The first occurrence appears in this part of the code, right after label L00478CE5 which follows an interesting large block of code labeled L00478C85. Preceding that is a small block at label CASE_00478F5C_PROC0002 which has a conditional jump directly to L00478C85, and also a conditional jump skipping over L00478C85.

In order to skip the entire L00478C85 block, I changed the jnz L00478C85 instruction to nop nop, and jz L00478F50 to jmp L00478F50.

It turns out, when testing this change, that the entire panning feature gets disabled.
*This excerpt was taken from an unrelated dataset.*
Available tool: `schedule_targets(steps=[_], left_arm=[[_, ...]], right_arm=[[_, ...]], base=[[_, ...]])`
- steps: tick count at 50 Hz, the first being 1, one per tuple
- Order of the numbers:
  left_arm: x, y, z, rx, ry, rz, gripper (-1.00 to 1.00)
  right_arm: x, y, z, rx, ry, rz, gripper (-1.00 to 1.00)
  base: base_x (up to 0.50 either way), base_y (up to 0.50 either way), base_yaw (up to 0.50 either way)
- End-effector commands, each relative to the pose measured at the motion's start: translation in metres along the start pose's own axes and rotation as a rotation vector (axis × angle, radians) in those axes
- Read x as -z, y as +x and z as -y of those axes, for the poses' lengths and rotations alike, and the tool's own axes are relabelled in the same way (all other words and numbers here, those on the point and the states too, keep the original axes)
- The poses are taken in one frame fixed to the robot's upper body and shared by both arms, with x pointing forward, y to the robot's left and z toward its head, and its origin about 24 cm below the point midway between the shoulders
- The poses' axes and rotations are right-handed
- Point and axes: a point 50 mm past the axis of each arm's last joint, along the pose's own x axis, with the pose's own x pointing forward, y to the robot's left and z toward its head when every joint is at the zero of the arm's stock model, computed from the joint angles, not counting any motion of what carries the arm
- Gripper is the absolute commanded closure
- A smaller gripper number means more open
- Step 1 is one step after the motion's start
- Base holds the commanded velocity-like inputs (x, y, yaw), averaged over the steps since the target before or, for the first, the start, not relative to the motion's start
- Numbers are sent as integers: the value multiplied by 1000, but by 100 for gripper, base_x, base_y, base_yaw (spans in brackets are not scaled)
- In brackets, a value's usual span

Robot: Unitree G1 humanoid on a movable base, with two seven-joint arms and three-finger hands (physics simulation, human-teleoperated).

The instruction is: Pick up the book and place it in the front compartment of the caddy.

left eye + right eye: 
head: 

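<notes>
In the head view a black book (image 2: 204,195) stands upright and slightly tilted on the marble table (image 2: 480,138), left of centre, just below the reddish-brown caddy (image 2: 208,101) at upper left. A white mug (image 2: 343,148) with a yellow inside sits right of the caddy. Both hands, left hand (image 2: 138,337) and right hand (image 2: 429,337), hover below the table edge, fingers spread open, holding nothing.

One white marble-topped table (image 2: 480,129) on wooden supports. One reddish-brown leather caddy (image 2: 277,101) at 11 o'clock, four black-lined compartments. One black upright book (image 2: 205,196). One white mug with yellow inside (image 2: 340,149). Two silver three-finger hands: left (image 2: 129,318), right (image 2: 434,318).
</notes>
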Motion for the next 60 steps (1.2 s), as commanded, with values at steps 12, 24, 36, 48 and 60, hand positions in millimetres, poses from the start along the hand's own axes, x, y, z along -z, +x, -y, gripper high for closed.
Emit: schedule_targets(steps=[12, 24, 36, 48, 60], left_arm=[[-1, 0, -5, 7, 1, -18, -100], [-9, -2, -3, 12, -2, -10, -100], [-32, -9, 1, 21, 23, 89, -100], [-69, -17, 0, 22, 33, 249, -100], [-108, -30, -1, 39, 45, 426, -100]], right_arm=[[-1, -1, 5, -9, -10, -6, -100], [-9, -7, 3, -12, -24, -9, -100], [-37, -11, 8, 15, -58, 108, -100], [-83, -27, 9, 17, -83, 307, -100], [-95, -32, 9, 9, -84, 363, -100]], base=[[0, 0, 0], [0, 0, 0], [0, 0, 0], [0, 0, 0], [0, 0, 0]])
So, the good news is, we’re at the right location in the code. On the other hand, we’re going to have to do some more work to get it working the way we expect it to.

The approach is relatively straightforward, let it enter the L00478C85 label so the panning routine gets processed, but skip any small blocks where SetCursorPos is being called, as there we can also reasonably expect the code to be setting up it’s internal wrapping calculations.
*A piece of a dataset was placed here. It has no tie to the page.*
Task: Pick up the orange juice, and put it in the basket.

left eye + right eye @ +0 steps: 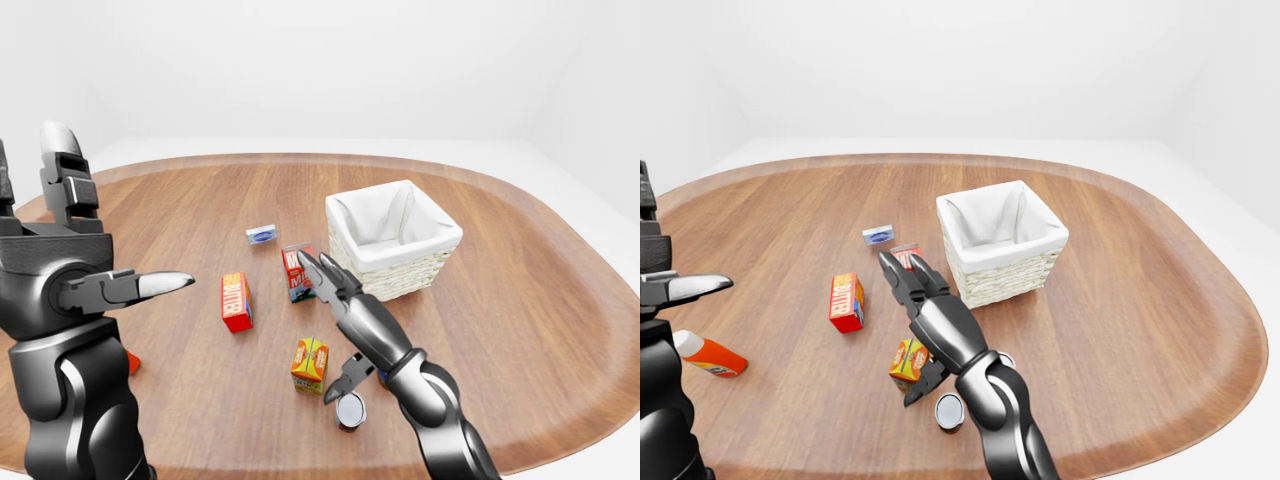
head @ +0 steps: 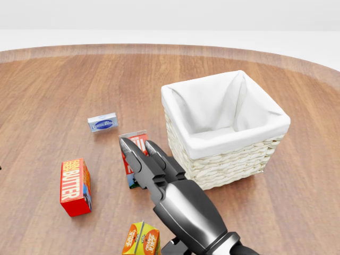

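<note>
my right hand hangs open in the lower middle of the left-eye view, its long fingers over the milk carton and its thumb just beside the orange juice. the juice stands with bare counter on its left, while a small round can sits close at its lower right, under my forearm. the butter box lies apart to the left. up and right, the basket gapes open-topped with only its white liner inside; the milk carton stands near its left wall. my left hand is raised at far left, well clear.
</note>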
The L00478CE5 label, which is nearer to the cursor call, could be skipped by an earlier instruction, jge L00478CFD, so that’s the first one that I changed. This only requires changing the first byte of the instruction from 7D to BE, which changes it to the short jmp instruction.

 ...
 		jmp	L00478CFD ; Changed from jge
  		mov	edx,ebp
  		sub	edx,eax
  		lea	eax,[ebp-0Ah]
  		sub	edx,ecx
  		add	[esi+14h],edx
  		mov	[esp+18h],eax
  		push	eax
 L00478CE5:
  		mov	eax,[esp+18h]
  		push	eax
  		call	jmp_USER32.dll!SetCursorPos ; Avoid this
 CASE_00478F5C_PROC0003:
  		movzx	eax,[esi+0Ch]
  		pop	edi
  		pop	esi
  		pop	ebp
  		pop	ebx
  		add	esp,00000030h
  		retn	0018h
 L00478CFD:
  		add	ebp,FFFFFFF6h
  		cmp	eax,ebp
  		jle	L00478D12 ; Jump here to avoid L00478CE5
  		mov	edx,ecx
  		sub	edx,eax
  		add	[esi+14h],edx
  		mov	[esp+18h],ecx
  		push	ecx
  		jmp	L00478CE5 ; Don't jump here
...

However, within the L00478CFD block we can see another jump back to L00478CE5, which is a label we want to avoid. The jle L00478D12 instruction in that block is therefore also changed to a jmp, so we skip past it.

...
 L00478D12:
  		mov	edx,[esp+14h]
  		cmp	edx,ecx
  		jge	L00478D3F ; Jump to avoid
  		mov	ebx,edi
  		sub	ebx,edx
  		sub	ebx,ecx
  		add	[esi+10h],ebx
  		lea	ecx,[edi-0Ah]
  		push	eax
  		push	ecx
  		mov	[esp+1Ch],ecx
  		call	jmp_USER32.dll!SetCursorPos ; Avoid this
  		movzx	eax,[esi+0Ch]
  		pop	edi
  		pop	esi
  		pop	ebp
  		pop	ebx
  		add	esp,00000030h
  		retn	0018h
 L00478D3F:
  		add	edi,FFFFFFF6h
  		cmp	edx,edi
  		jle	L00478D66 ; Jump to avoid
  		mov	edi,ecx
  		push	eax
  		sub	edi,edx
  		add	[esi+10h],edi
  		push	ecx
  		mov	[esp+1Ch],ecx
  		call	jmp_USER32.dll!SetCursorPos ; Avoid this
  		movzx	eax,[esi+0Ch]
  		pop	edi
  		pop	esi
  		pop	ebp
  		pop	ebx
  		add	esp,00000030h
  		retn	0018h
...

The block at label L00478D12 is calling SetCursorPos as well, and can also be changed with a jmp instruction to skip forward to L00478D3F, which looks quite similar to the previous label, and in turn can be modified to always jump forward further to L00478D66.

Once in the L00478D66 block, no further calls to SetCursorPos show up, with the function eventually returning a bit further, indicating that we’ve taken care of all the calls in this function.

I tested these four changes, and they are right on point. Panning works as it should, with cursor wrapping completely disabled, and thus no more glitching. Success!

As a side note, there’s another bug occurring with 3ds Max 2010 under Windows 10. Context menus may end up getting their overlay stuck on the screen. Simply renaming 3dsmax.exe to something else resolves this issue. Possibly Windows, or the graphics driver, is implementing some modified behaviour for executables named 3dsmax.exe, which doesn’t play well with this particular version. It’s probably being done for some legacy performance or compatibility reasons.